BTW, check out the last 2 paragraphs also, the ones the moderated AMD guy trimmed.
Rob
What to do about Itanium. Computer Systems News July 17,2000
Here it is two weeks into the second half of 2000, when Intel is publicly committed to delivering the first Itanium systems, the culmination of six or eight years of heroic effort to produce Intel’s first 64- bit processor, a project designed to make its reputa-tion and secure its future, and the chip still isn’t baked and its chief operating system, NT64, is still in pretty scruffy shape. In fact, Intel now admits, when asked, that it doesn’t expect NT64 to be production-grade until the first quarter of next year, an appreciation of the situation that jibes with other, earlier reports claiming NT64 won’t be ready on time (CSN No 339, 338). We ourselves have just heard on the rumor mill that Microsoft is currently aiming to get NT64 out around Thanksgiving, which, given the quick onrush of the Christmas holidays, might as well be Q1. That leaves Linux to carry the load – HP-UX, Solaris and Monterey not withstanding – and therein lays Intel’s problem.
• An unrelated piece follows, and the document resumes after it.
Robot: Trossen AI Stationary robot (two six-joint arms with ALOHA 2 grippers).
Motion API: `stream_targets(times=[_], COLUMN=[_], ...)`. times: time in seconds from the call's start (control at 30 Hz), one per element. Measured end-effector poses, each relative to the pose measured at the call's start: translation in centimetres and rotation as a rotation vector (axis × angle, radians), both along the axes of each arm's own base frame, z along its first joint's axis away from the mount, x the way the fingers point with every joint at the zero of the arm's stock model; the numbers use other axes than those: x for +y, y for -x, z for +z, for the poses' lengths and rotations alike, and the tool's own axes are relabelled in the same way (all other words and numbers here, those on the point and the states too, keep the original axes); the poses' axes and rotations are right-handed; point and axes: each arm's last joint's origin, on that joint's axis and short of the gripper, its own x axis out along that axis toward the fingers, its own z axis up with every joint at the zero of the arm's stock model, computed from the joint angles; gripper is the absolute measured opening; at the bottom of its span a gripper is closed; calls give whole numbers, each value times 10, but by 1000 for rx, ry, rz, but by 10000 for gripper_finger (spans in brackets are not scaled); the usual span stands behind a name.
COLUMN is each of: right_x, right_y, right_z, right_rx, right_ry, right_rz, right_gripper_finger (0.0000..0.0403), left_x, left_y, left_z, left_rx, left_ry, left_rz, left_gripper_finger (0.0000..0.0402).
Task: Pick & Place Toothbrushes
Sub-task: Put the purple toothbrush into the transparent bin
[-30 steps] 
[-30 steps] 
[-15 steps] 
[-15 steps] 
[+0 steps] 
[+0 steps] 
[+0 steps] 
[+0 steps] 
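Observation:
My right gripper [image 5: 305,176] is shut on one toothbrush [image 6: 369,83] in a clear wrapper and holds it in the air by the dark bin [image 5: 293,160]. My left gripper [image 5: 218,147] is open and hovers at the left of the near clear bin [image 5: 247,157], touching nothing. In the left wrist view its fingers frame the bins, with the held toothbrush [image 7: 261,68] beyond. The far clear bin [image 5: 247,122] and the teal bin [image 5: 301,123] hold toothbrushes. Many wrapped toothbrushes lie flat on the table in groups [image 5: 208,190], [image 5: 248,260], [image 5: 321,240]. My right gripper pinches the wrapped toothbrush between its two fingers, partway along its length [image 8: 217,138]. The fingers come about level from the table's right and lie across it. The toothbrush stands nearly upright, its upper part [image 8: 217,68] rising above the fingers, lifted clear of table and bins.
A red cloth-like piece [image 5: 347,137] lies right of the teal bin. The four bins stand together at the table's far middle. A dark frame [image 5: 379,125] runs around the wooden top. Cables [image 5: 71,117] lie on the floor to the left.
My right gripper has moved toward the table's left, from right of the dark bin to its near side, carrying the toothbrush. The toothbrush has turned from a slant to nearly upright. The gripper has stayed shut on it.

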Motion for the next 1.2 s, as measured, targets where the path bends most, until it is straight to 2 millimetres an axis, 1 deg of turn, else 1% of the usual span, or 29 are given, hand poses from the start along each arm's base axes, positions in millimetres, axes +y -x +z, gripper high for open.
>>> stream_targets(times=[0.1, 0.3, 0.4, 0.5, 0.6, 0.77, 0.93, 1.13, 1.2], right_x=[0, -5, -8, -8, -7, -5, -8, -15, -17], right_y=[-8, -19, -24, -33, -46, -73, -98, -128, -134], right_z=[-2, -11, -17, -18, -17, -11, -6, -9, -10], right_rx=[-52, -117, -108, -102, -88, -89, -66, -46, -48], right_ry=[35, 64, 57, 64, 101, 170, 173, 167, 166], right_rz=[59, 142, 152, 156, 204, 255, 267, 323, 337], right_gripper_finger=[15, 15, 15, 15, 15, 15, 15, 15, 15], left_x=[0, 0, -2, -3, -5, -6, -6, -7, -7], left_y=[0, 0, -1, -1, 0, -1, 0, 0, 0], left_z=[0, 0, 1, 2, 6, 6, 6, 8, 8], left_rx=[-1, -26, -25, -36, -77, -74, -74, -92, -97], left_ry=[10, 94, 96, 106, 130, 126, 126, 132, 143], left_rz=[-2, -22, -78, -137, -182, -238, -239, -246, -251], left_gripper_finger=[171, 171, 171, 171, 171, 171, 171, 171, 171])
The Itanium, by all reports, still isn’t yielding the 733MHz and 800MHz speeds it’s supposed to when it’s introduced. Ditto the 133MHz double-pumped bus it’s supposed to have. Development systems marked 133MHz don’t appear to be the real McCoy but merely 100MHz single-pumped buses. The best chip Intel has been able to put in those development systems to date is a 600MHz, but mostly they’ve been 500s. None of the 1,500 development systems Intel has sent to IHVs or ISVs so far has a B-step processor in it. The best have been A-3s, and it’s pretty late in the day for A-3s.
Processors go through steppings on their way from prototype to production – A-Zero, A-1, A-2, A-3, B-Zero,B-1 and so on. In the process, their masks are changed and their errata cleaned up. Intel generally likes to reach B-Zero before declaring volume pro-duction and recently met with disaster when it changed that formula in its race to leapfrog AMD. Just look at Coppermine mess. Coppermine was reportedly an A-3 at introduction.
Valley scuttlebutt says Intel has reached a B-Zero-step Itanium internally, even a B-1, but that those achievements still reportedly failed to yield the required speeds. So here’s Intel’s dilemma. Does it pull out all the stops and Jerry rig the workarounds needed to meet its commitment to ship even though Linux is the most appealing operating system it can come up with? Or does it hold fire, fix the problems with Itanium in an orderly manner and risk missing its long-promised, long-delayed delayed rendezvous with destiny? Bearing in mind, of course, that that’s just the kind of thing Wall Street can be particularly cruel about even if Itanium isn’t supposed to be any great revenue producer this year. And if Wall Street isn’t feeling particularly vindictive, there’s always Sun, even if its next chip is ridiculously late too. Intel has reportedly kicked the problem upstairs to its executive staff – the hallowed name of Andy Grove is whispered – who, it is said, will be given various scenarios to pick from including admitting publicly that Itanium production has slipped from Q3 to Q4 at best.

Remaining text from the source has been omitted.